Birds of the Western Slope Jan. 11, 2017

By Evelyn Horn


Birds of the Western Slope Jan. 11, 2017 | Birds of the Western Slope, Evelyn Horn,

This Lewis' woodpecker was photographed by Bill Schmoker in Cottonwood Canyon in Baca County.

Lewis' Woodpecker

This is the first serious snow that we've had -- I wish it would go away! I never liked the cold or the snow, but it means water for us in the summer so I'll just have to put up with it. But I can't go anywhere. So I'll just think about my birds.

When we first came to this area, there were woodpeckers . . . lots of them! They make up an interesting group with about 20 species in North America. They range from the 18-inch ivory-billed (likely extinct now) to the downy at just over five inches. But the woodpeckers that were the greatest interest to me were the ones that lived in our cottonwoods, right in front of our window! I noted behavior and then found it described in Mary Taylor Gray's field guides.

Most woodpeckers are solitary nesters, but Lewis' is colonial, with an extended family "owning" a particular tree.
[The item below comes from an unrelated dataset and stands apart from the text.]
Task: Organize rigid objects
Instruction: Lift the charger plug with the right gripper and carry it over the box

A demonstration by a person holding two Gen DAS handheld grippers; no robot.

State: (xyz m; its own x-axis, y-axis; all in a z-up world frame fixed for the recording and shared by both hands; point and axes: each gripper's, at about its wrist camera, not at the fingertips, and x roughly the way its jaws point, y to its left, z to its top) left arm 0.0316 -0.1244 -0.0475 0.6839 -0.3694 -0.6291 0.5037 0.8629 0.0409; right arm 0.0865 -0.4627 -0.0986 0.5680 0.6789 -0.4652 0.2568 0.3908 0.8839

In her "Guide to Colorado Birds," Mary's description is delightful: "...a handsome bird that seems to not have read the 'How to be a Woodpecker' handbook. It flies like a crow . . .

doesn't peck into tree bark for food but instead sallies out from a perch to hawk insects in flight like a flycatcher, gleans insects from leaves like a warbler, and breaks nuts into pieces to wedge them in bark crevices like a nuthatch. It's more likely to be seen perched atop a fence post than clinging to the side of a tree like any self-respecting woodpecker should."

And I was able to observe it all! And the greenish-black back is contrasted with a rosy pink breast, a white collar and a dark reddish face patch. A remarkable bird with a strange set of habits and an endless pack of tricks. They/he would take our peanut butter and stuff it into the cottonwood. He'd sit on the phone line (tittering a bit), and give his call (a "cherrrr"). But progress? New folks moved in and I never was able to connect the shotgun and the dead bird. But now they're gone too.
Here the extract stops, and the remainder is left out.